At Tuesday’s meeting, the more intimate setting didn’t cause people to shy away from criticizing the congresswoman. Kathy Thompson, a Longview real-estate broker, blasted Herrera Beutler for signing conservative activist Grover Norquist’s pledge not to support any tax increase of any kind.
“I think this is totally un-American. I think your only pledge should be to uphold the Constitution of the United States,” Thompson said.
Other GOP representatives have also faced a backlash from constituents for their uncompromising, ideologically rigid commitment to Americans for Tax Reform President Grover Norquist’s “no tax” pledge. (Norquist considers any tax increase, for any reason, a violation of the pledge.) One audience member told Rep. Chris Gibson (R-NY), “We are your constituents, not Grover Norquist.”

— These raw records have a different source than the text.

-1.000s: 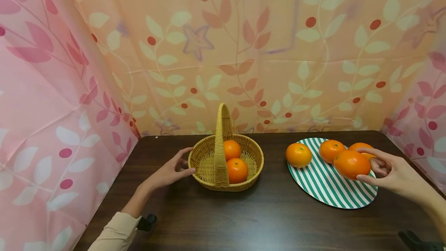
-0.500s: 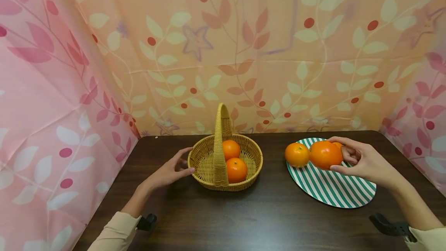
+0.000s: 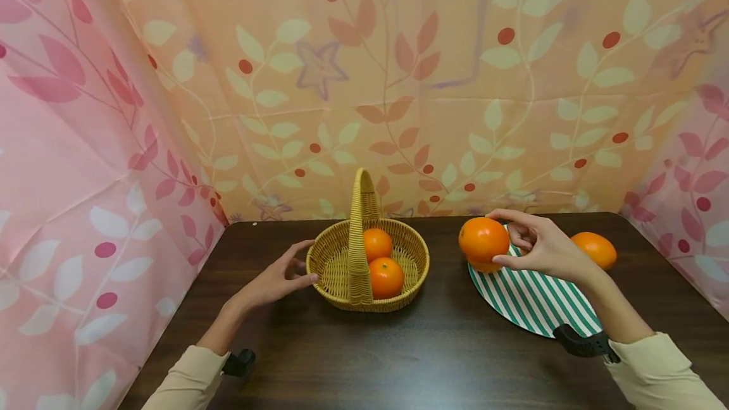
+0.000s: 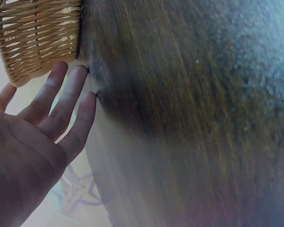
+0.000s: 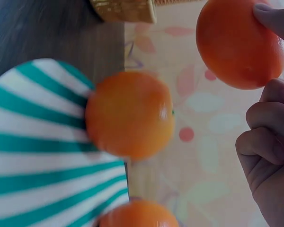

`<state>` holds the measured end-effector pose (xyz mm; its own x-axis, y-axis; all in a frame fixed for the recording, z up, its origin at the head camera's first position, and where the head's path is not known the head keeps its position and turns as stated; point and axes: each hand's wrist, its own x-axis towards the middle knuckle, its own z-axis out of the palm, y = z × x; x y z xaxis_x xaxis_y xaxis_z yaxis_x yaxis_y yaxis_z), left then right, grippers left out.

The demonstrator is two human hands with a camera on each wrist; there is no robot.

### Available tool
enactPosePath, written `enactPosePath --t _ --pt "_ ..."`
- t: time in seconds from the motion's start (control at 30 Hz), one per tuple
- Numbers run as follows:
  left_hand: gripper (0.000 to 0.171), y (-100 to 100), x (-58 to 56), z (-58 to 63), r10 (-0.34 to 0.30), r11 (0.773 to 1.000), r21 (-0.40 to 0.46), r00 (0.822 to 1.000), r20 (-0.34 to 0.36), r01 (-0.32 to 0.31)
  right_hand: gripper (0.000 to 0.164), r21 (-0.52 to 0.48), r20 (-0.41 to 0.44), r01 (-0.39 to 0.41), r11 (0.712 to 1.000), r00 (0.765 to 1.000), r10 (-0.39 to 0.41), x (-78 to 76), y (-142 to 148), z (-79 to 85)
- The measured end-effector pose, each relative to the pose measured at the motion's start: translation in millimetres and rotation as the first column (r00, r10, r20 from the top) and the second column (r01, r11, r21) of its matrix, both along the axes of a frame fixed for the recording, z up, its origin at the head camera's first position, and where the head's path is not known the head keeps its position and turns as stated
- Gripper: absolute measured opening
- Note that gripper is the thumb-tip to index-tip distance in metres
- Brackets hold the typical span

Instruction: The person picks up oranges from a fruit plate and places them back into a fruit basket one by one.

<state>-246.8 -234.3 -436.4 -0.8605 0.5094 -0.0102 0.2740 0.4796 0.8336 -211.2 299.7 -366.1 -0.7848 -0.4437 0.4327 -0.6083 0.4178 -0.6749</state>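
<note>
The person's right grip (image 3: 532, 242) pinches an orange (image 3: 483, 238) between thumb and fingers, just above a lower orange (image 3: 484, 266) at the left edge of a striped mat (image 3: 549, 305), while the left grip (image 3: 278, 278), fingers loosely spread, touches a basket (image 3: 398, 304). Smooth skin might slip from so light a pinch, or, carried low, the fruit could knock its neighbour rolling. Nearly round, it has no clear long axis; where its stem end points cannot be told.
</note>
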Motion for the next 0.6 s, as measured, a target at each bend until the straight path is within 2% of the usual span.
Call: enactPosePath --t 0.23,0.37,0.6 --pt "0.076 -0.3 -0.4 1.0 0.005 1.0 0.007 1.0 0.007 -0.005 0.064 -0.032 0.019 -0.073 0.997 0.997 0.073 -15.2 -22.7 -2.2" --pt "0.076 -0.7 -1.6 0.1 0.013 1.0 0.007 1.0 0.006 -0.013 0.064 -0.038 0.016 -0.092 0.995 0.996 0.093 -20.4 -38.3 -0.7" --pt "0.075 -1.1 -2.0 0.6 0.004 1.0 0.009 1.0 -0.003 -0.004 0.061 -0.031 0.068 -0.104 0.994 0.992 0.106 -35.8 -55.4 -9.8"
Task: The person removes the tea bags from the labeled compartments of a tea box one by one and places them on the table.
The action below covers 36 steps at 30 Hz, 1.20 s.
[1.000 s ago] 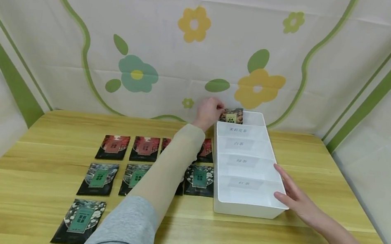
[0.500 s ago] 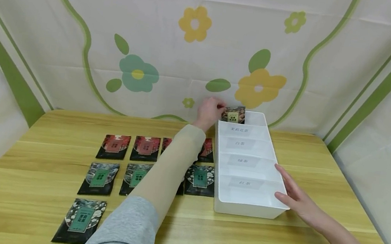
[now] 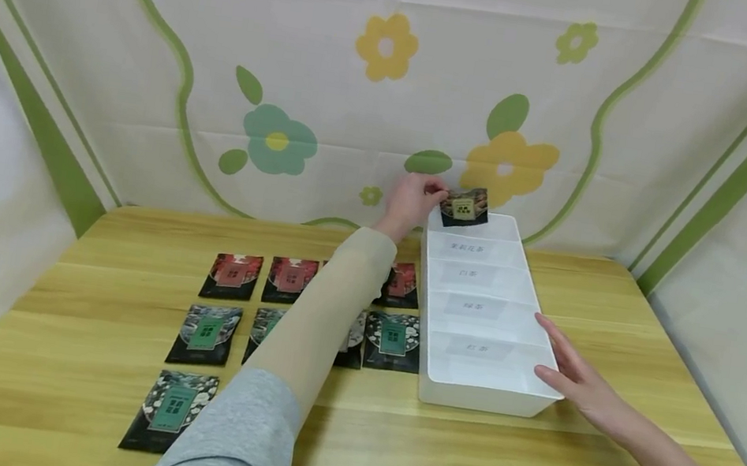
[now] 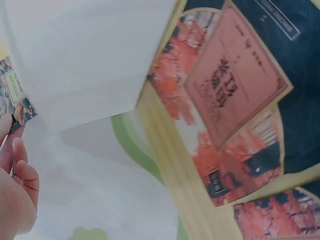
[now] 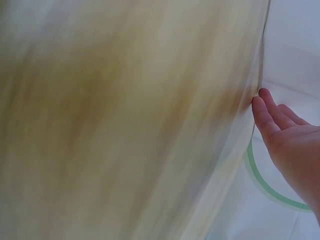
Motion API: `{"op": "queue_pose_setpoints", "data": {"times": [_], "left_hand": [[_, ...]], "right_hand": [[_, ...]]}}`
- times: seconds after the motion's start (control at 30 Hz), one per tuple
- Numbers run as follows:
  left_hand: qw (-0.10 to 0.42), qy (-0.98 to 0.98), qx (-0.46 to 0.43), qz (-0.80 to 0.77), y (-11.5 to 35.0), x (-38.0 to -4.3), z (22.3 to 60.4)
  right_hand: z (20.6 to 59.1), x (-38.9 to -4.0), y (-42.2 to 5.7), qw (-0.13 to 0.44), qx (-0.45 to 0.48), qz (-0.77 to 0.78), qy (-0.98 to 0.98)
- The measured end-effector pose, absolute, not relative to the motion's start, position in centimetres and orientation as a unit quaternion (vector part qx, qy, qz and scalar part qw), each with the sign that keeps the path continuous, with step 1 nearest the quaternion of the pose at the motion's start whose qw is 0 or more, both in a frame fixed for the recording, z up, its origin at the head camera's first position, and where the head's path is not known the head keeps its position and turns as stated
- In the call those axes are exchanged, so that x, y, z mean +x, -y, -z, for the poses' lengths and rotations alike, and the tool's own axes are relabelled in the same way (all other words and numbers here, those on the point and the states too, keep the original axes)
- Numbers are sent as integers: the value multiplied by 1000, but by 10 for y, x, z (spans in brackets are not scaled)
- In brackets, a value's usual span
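My left hand (image 3: 413, 203) pinches the left edge of a dark tea sachet (image 3: 465, 208) with a yellow-green label. The sachet is tilted and raised at the far compartment of a white divided box (image 3: 475, 397). In the left wrist view, the fingers of that hand (image 4: 20, 185) hold the patterned sachet (image 4: 17, 92) beside the box's outer wall (image 4: 90, 60). Straight fingers of my right hand (image 3: 591, 391) touch the box's right rim near its front corner. The right wrist view shows the same hand (image 5: 287, 135) with fingertips against the box edge.
Left of the box, several tea sachets lie in rows: red-labelled ones (image 3: 231, 277) at the back, green-labelled ones (image 3: 205, 334) nearer. My left forearm covers some. Printed labels (image 3: 477, 349) mark the box's compartments. A flowered cloth (image 3: 375, 122) hangs behind the wooden table (image 3: 385, 458).
My left hand has lifted the sachet up and slightly right, so its lower edge now shows and it tilts. The right hand stays at the box. The head view has shifted slightly.
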<state>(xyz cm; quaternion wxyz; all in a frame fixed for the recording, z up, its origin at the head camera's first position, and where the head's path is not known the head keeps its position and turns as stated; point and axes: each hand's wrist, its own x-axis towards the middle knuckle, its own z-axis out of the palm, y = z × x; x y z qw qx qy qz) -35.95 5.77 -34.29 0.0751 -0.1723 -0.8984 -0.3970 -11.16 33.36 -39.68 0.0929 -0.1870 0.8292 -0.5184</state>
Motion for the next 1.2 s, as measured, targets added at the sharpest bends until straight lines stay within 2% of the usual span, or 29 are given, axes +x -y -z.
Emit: {"op": "queue_pose_setpoints", "data": {"times": [0.33,0.6,0.97,1.2], "left_hand": [[61,876,-173,446,-59,-354,333],[50,812,-161,559,-42,-353,327],[11,795,-187,576,-32,-342,322],[15,780,-205,590,-25,-327,318]], "right_hand": [[401,-119,-339,89,-197,513,-831],[398,-131,-341,94,-202,508,-832],[407,-138,-356,92,-196,516,-828],[409,-144,-365,95,-187,508,-835]]}}
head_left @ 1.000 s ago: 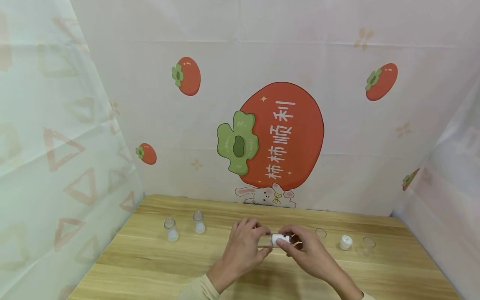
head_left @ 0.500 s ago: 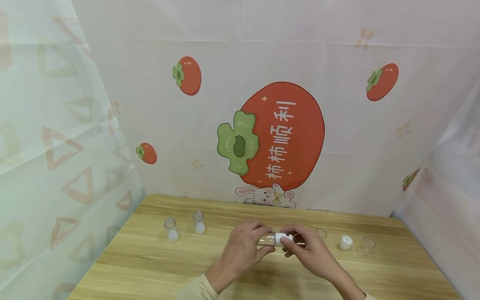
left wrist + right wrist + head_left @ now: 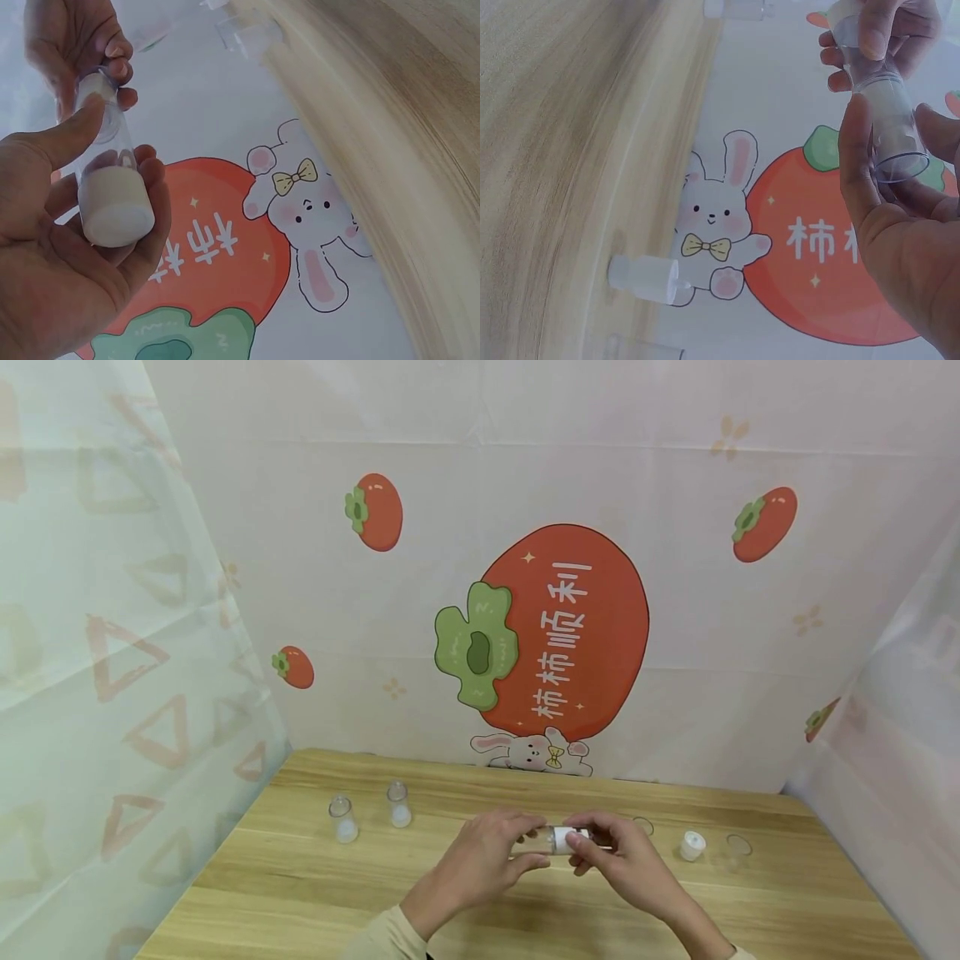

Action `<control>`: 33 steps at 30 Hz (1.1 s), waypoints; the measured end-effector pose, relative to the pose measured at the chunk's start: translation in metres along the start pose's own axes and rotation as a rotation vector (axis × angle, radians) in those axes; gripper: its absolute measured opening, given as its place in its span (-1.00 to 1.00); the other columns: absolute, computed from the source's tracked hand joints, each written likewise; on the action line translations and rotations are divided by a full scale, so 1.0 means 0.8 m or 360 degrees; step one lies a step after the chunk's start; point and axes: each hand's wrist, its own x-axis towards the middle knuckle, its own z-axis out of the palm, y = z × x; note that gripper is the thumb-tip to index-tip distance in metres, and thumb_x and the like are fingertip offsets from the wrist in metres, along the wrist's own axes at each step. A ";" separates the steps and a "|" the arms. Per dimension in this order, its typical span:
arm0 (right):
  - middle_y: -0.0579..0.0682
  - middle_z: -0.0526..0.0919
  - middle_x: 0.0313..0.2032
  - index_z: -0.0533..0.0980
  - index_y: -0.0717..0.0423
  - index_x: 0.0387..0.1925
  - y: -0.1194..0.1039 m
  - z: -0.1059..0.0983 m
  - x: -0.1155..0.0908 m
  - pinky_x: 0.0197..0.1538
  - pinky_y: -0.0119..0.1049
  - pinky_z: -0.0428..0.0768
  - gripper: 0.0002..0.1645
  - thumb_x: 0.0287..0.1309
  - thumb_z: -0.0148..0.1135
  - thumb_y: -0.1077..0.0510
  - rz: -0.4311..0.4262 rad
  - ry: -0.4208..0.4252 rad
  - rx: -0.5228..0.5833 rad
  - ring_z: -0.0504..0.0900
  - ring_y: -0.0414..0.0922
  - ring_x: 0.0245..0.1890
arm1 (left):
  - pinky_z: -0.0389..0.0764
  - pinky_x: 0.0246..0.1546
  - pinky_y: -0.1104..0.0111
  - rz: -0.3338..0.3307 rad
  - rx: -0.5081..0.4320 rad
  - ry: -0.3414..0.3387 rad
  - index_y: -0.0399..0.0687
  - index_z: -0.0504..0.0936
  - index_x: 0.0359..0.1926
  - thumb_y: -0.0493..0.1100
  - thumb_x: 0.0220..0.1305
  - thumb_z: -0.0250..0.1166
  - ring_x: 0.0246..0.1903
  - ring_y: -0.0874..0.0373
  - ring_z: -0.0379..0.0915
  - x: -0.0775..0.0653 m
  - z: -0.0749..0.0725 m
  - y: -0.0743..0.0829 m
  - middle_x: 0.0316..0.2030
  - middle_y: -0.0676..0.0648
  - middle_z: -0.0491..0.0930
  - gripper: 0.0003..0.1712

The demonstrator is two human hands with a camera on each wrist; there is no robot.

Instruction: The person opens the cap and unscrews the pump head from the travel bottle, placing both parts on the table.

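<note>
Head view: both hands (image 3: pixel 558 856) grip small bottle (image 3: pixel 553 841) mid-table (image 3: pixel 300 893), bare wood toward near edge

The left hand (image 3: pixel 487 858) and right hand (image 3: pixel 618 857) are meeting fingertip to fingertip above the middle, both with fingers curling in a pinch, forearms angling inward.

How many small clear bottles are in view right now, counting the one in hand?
3. Two bottles stand at the table's left: one, another just behind it to the right. The third bottle is held between the left hand and right hand.
</note>
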 end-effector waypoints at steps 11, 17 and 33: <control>0.19 0.64 -0.27 0.55 0.43 -0.01 -0.001 -0.002 -0.002 -0.33 -0.18 0.72 -0.69 0.41 0.22 0.21 -0.0033 -0.0006 -0.0022 0.69 -0.04 -0.40 | 0.54 -0.28 0.55 0.0011 -0.0199 -0.0114 -0.06 0.73 0.02 -0.04 0.30 0.42 -0.30 0.43 0.54 0.005 -0.006 -0.001 -0.26 0.14 0.71 -0.67; 0.21 0.64 -0.28 0.55 0.44 0.00 0.000 -0.003 -0.003 -0.34 -0.18 0.71 -0.68 0.40 0.23 0.22 -0.0070 -0.0007 -0.0038 0.68 -0.11 -0.41 | 0.50 -0.33 0.57 0.0014 -0.0224 -0.0120 -0.04 0.74 -0.01 -0.05 0.31 0.42 -0.34 0.46 0.50 0.005 -0.007 -0.001 -0.29 0.17 0.70 -0.71; 0.22 0.64 -0.30 0.57 0.39 -0.03 -0.001 -0.003 -0.005 -0.35 -0.22 0.70 -0.72 0.39 0.24 0.22 -0.0105 0.0004 -0.0073 0.67 -0.09 -0.42 | 0.50 -0.34 0.56 -0.0046 -0.0394 -0.0174 0.02 0.74 0.02 -0.03 0.32 0.41 -0.36 0.51 0.50 0.005 -0.011 -0.001 -0.30 0.23 0.68 -0.71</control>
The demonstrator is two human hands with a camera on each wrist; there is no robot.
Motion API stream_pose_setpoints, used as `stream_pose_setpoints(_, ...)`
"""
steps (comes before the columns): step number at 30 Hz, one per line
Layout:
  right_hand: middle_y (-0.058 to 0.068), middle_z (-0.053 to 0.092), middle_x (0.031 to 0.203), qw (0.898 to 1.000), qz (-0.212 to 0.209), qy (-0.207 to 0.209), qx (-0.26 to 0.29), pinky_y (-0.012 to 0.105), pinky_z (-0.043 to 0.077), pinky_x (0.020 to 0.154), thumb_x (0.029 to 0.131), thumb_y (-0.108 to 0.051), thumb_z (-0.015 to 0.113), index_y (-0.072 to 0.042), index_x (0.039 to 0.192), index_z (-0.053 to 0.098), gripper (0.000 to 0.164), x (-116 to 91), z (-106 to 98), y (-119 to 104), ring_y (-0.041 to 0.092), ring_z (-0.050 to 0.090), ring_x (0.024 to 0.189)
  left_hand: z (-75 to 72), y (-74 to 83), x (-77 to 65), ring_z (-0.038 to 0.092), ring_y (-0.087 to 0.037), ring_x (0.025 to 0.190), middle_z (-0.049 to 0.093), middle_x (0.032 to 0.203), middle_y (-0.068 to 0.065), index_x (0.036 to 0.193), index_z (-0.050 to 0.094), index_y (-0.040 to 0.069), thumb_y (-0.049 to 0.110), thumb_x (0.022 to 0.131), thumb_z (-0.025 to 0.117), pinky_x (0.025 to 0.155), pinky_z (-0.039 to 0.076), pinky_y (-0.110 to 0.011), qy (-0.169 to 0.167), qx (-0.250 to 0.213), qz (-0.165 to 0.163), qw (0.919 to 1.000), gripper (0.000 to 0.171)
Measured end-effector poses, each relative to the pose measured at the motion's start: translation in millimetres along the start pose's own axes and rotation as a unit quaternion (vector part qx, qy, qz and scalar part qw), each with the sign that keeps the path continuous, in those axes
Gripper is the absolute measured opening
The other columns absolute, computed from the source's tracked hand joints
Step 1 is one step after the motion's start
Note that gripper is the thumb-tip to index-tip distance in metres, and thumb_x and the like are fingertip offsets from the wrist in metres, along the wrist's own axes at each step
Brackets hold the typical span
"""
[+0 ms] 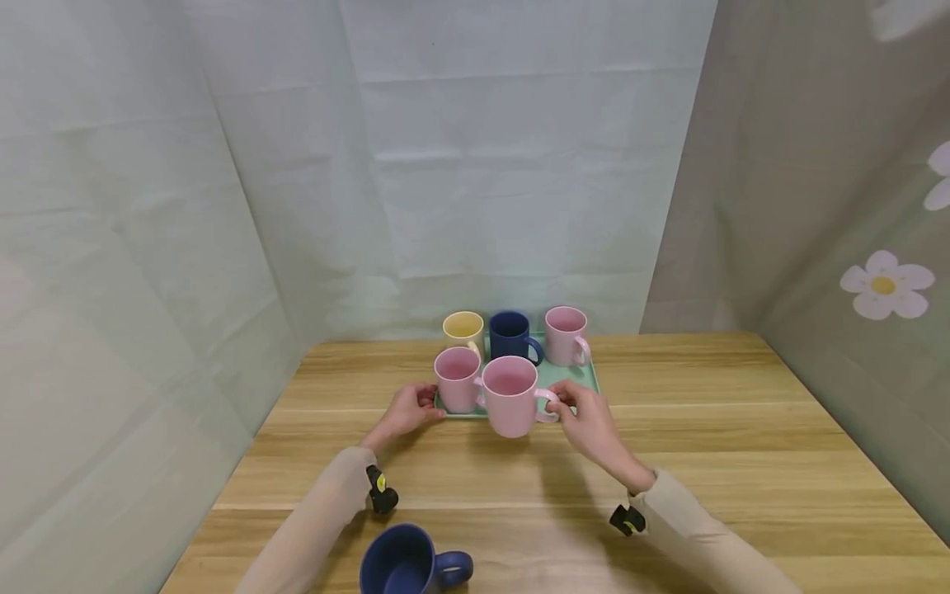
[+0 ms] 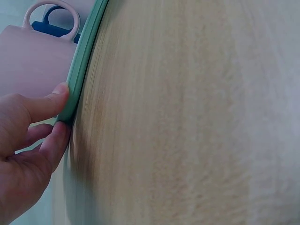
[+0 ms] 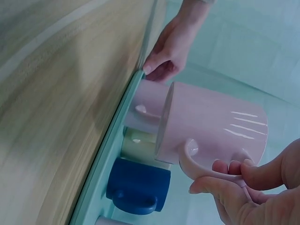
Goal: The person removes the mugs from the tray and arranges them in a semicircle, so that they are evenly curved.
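My right hand [image 1: 590,425] pinches the handle of a pink mug [image 1: 510,410] and holds it upright, raised over the front of a light green tray [image 1: 558,378]. In the right wrist view, thumb and fingers close round that handle [image 3: 206,171], with space between the mug and the tray. My left hand [image 1: 406,410] grips the tray's front left corner, thumb on the rim [image 2: 77,79] and fingers at its outer edge. Just beside it on the tray stands another pink mug [image 1: 456,392]. Behind are a yellow mug [image 1: 462,332], a dark blue mug [image 1: 508,337] and a third pink mug [image 1: 564,345].
A second dark blue mug [image 1: 404,569] stands near the front of the wooden table [image 1: 712,462], close to my left forearm, its handle toward the right. Pale cloth [image 1: 519,181] hangs behind the table and along both sides.
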State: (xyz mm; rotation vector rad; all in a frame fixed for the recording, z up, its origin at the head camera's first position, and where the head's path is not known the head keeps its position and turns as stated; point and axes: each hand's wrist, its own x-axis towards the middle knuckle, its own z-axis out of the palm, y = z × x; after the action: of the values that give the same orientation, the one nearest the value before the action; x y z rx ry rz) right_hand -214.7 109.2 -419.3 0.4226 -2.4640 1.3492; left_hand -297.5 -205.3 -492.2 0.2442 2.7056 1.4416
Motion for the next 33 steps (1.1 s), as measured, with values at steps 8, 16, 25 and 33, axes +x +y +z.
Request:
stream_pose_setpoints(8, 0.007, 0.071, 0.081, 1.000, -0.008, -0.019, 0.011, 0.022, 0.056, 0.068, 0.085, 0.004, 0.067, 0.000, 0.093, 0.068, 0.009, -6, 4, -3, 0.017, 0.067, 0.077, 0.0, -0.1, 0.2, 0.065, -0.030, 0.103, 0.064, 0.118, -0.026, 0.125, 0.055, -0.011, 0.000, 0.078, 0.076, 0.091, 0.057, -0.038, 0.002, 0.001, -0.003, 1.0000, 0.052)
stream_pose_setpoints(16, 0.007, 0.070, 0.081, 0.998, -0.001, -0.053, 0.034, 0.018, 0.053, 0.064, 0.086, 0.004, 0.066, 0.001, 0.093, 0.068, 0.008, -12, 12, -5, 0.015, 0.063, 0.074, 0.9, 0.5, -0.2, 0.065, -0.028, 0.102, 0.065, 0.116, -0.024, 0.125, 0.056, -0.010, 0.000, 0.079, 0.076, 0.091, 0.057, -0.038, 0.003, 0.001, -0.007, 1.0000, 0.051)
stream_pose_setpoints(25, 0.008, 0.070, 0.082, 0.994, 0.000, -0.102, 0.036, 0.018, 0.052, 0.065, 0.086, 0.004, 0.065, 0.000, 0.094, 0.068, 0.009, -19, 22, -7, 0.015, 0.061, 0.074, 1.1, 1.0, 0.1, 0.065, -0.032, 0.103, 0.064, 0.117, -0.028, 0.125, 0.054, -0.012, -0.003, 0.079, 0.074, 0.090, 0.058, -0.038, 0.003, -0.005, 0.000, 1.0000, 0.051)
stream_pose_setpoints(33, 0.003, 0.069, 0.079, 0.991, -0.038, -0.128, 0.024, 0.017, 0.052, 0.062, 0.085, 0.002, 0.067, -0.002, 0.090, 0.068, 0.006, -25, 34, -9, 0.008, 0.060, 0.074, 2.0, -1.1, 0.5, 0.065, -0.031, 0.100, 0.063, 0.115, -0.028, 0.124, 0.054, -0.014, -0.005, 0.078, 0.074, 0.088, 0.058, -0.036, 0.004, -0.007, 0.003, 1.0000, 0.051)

More and more Republican congressmen, though, are disavowing the pledge after witnessing the ill effects of promising never to raise taxes under any circumstance. GOP Rep. Frank Wolf (VA) said the pledge had the effect of “paralyzing Congress” and making it impossible to even discuss ways to reform the tax code. Onetime devotee Rep. Charles Boustany (R-LA) also denounced the pledge, explaining, “We have to have the flexibility to do the right thing for American people.”
While this is a start, we know that republicans often only use the Constitution when it suits their radical ideology, and when it doesn't they then want to amend it or even do away with it.